Peso depreciation, alongside higher prices of basic consumer goods and electricity, might have pushed the inflation rate to between 1.4 percent and 2.2 percent in October, according to the Bangko Sentral ng Pilipinas (BSP).
“Upward price pressures for the month may stem from higher prices of rice, fish, vegetables, and electricity, as well as the depreciation of the peso,” the BSP said in a statement released on Thursday, Oct. 30.
Peso depreciation fuels inflation as it raises import and production costs, making goods and services more expensive. To recall, the peso fluctuated between a high of ₱57.875:$1 and a low of ₱58.9:$1 during the month, before hitting its weakest-ever level of ₱59.13:$1 last Tuesday, Oct. 28.
However, lower prices of oil, meat, and fruits are seen to “partially” offset these pressures, the central bank noted.
The lower end of the BSP’s inflation forecast is well below the lower bound of its two- to four-percent target band and the 1.7-percent actual inflation rate in September. The upper end falls within the target band but remains higher than the actual price movement last month.
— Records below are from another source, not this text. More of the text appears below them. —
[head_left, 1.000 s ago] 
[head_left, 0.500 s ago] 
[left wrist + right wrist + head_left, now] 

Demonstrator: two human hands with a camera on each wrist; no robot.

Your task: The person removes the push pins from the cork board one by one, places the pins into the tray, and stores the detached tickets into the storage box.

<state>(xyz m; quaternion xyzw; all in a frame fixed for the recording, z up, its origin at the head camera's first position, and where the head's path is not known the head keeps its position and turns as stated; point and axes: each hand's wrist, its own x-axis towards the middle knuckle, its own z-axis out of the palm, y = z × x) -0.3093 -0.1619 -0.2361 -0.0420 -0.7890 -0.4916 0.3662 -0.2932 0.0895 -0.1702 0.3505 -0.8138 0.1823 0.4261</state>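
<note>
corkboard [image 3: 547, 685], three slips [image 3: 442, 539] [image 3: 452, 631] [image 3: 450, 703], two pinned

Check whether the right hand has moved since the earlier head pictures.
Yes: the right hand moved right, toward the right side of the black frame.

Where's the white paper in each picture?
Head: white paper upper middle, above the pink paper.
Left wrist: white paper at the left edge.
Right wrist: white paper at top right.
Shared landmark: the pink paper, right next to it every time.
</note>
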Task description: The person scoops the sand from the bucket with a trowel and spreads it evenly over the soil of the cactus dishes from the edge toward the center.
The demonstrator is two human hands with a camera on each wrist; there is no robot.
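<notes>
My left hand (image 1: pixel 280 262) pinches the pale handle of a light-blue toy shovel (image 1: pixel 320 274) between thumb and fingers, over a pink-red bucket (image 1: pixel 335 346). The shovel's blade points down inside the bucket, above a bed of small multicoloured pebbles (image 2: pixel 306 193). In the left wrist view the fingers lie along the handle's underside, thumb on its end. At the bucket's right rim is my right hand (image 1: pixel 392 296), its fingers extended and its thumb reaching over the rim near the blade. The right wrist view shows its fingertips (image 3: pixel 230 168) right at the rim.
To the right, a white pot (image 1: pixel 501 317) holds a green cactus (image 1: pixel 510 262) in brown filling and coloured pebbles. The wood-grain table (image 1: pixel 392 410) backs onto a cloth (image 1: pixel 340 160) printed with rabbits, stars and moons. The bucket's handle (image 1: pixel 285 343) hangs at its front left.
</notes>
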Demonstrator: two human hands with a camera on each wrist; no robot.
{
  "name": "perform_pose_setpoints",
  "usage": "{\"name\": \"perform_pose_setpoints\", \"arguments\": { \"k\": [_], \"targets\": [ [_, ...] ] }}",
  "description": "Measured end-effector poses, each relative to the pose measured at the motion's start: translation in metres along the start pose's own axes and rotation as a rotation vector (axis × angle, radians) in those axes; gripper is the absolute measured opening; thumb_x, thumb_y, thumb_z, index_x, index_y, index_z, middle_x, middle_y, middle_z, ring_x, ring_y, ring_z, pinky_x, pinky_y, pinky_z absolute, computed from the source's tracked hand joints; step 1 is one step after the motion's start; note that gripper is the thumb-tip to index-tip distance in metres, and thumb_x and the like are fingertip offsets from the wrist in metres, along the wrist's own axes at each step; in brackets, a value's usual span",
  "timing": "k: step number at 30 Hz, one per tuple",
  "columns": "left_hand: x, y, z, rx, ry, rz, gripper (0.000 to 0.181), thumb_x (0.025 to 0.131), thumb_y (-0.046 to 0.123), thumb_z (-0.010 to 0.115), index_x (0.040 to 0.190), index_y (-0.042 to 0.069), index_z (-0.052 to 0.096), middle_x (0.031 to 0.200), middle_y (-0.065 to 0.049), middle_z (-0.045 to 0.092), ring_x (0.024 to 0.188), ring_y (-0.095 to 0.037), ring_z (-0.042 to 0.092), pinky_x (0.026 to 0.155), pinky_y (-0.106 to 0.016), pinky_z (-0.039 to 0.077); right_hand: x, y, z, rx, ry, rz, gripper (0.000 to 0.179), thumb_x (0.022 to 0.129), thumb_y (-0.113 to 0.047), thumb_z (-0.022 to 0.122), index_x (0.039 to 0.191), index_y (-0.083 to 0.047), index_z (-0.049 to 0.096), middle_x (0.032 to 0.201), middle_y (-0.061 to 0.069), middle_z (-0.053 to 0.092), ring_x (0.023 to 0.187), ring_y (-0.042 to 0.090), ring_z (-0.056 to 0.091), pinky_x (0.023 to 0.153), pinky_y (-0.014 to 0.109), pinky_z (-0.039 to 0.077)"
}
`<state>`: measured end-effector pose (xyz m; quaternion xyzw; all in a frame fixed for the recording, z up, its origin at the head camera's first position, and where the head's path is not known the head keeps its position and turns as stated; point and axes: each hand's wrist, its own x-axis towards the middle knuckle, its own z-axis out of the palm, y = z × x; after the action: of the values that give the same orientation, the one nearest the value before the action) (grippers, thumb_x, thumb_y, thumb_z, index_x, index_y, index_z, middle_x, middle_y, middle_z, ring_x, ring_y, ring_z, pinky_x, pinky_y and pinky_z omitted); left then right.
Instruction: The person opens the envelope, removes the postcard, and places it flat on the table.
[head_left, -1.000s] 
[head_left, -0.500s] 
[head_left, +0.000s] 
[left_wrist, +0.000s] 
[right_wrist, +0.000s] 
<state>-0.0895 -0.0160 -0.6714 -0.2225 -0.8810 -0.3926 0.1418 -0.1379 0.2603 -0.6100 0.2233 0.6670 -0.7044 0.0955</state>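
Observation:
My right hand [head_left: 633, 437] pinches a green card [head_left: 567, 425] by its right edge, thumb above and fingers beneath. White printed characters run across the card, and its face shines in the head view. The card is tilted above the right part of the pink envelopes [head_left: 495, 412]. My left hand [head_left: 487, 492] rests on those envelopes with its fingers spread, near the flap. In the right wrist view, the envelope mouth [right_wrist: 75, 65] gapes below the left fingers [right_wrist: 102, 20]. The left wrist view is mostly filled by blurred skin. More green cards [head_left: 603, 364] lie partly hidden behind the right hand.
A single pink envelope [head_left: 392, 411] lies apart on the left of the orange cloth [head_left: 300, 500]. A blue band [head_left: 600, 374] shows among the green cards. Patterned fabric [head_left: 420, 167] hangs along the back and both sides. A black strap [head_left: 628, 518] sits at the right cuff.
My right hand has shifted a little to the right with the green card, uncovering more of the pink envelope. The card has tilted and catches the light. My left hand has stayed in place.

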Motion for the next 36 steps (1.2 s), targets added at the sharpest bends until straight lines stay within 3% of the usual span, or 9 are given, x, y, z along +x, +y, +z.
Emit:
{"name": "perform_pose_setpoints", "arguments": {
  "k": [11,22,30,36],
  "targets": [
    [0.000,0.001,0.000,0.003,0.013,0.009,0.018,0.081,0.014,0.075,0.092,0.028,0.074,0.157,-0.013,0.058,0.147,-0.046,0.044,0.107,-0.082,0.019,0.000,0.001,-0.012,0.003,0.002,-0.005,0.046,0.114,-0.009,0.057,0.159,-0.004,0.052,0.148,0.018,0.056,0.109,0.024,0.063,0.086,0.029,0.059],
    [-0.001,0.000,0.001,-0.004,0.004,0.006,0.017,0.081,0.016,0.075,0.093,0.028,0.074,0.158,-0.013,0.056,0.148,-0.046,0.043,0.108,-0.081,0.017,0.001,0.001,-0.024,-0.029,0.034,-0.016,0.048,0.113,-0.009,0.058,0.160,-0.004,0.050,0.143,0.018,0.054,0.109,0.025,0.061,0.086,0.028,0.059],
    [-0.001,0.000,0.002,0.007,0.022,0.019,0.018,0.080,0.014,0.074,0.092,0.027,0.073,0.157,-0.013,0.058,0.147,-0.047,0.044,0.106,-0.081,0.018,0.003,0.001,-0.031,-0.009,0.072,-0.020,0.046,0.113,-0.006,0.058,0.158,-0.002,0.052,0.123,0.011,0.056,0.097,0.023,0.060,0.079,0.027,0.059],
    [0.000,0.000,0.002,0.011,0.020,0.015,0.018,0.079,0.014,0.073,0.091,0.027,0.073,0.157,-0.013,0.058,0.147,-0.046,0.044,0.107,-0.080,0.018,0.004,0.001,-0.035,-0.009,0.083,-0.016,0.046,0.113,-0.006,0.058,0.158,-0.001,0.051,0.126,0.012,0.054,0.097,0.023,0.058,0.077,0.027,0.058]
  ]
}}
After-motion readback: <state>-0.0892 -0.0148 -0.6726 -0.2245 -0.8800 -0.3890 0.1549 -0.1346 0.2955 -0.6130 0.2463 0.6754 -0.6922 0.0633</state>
“Going forward, the BSP will continue to monitor evolving domestic and international developments affecting the outlook for inflation and growth, in line with its data-dependent approach to monetary policy formulation,” it said.
Michael Ricafort, chief economist at Rizal Commercial Banking Corp. (RCBC), estimates inflation rose slightly to 1.8 percent in October, as the three-month import ban to support local farmers may have caused a modest uptick in domestic rice prices.
Ricafort said potential risks to inflation include volatility in global oil prices amid geopolitical tensions, a weaker peso that could raise import costs, and weather disturbances such as typhoons and La Niña, which may disrupt food supply.
For the entire year, however, Ricafort still expects price movements to settle at 1.7 percent—below the BSP’s target band of annual price increases deemed conducive to economic growth.